Perforated peptic ulcer (PPU) is a common emergency condition requiring surgery using laparoscopy or open repair of the perforated site. The aim of this study was to assess the role of laparoscopic surgery (LS) based on the safety and efficacy for PPU.


Medical records of the consecutive patients who underwent LS or open surgery (OS) for PPU at five hospitals between January 2009 and December 2019 were retrospectively reviewed. After propensity score matching, short-term perioperative outcomes were compared between LS and OS in selected patients.

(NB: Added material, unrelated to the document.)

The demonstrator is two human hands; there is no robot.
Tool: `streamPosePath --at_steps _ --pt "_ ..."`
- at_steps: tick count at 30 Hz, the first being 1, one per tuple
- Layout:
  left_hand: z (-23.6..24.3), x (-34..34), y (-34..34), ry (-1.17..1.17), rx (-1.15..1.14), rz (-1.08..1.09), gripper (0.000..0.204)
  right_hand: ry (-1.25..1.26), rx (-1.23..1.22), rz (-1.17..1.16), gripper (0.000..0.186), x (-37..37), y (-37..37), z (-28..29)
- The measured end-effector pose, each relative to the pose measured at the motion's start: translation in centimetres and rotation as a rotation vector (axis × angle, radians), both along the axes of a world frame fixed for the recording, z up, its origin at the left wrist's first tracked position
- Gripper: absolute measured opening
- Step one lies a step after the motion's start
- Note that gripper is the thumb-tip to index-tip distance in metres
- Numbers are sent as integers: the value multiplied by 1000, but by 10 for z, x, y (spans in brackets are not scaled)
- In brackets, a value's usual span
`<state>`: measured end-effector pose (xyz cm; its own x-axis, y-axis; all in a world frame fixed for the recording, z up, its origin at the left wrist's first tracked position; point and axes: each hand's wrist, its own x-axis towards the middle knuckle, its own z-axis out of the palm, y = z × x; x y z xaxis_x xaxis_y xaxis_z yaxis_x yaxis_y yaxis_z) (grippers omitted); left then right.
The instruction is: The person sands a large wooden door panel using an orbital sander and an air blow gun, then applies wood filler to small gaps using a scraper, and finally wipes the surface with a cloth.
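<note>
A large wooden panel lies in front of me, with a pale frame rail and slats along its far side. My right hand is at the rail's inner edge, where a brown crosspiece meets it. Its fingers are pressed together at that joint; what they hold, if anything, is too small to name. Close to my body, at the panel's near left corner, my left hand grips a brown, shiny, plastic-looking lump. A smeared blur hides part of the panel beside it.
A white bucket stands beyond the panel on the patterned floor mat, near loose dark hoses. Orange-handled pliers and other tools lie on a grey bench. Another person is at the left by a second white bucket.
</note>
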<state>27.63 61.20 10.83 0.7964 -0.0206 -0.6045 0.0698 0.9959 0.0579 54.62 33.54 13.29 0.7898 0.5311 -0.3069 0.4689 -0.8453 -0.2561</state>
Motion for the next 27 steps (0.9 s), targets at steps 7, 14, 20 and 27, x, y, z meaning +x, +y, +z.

Among the 598 patients included in the analysis, OS was more frequently performed in patients with worse factors, including older age, a higher American Society of Anesthesiologists score, more alcohol use, longer symptom duration, a higher Boey score, a higher serum C-reactive protein level, a lower serum albumin level, and a larger-diameter perforated site. After propensity score matching, 183 patients were included in each group; variables were well-balanced between-groups. Postoperative complications were not different between groups (24.6% LS group vs. 31.7% OS group, p = 0.131). However, postoperative length of hospital stay (10.03 vs. 12.53 days, respectively, p = 0.003) and postoperative time to liquid intake (3.75 vs. 5.26 days, p < 0.001) were shorter in the LS group.


LS resulted in better functional recovery than OS and can be safely performed for treatment of PPU. When performed by experienced surgeons, LS is an alternative option, even for hemodynamically unstable patients.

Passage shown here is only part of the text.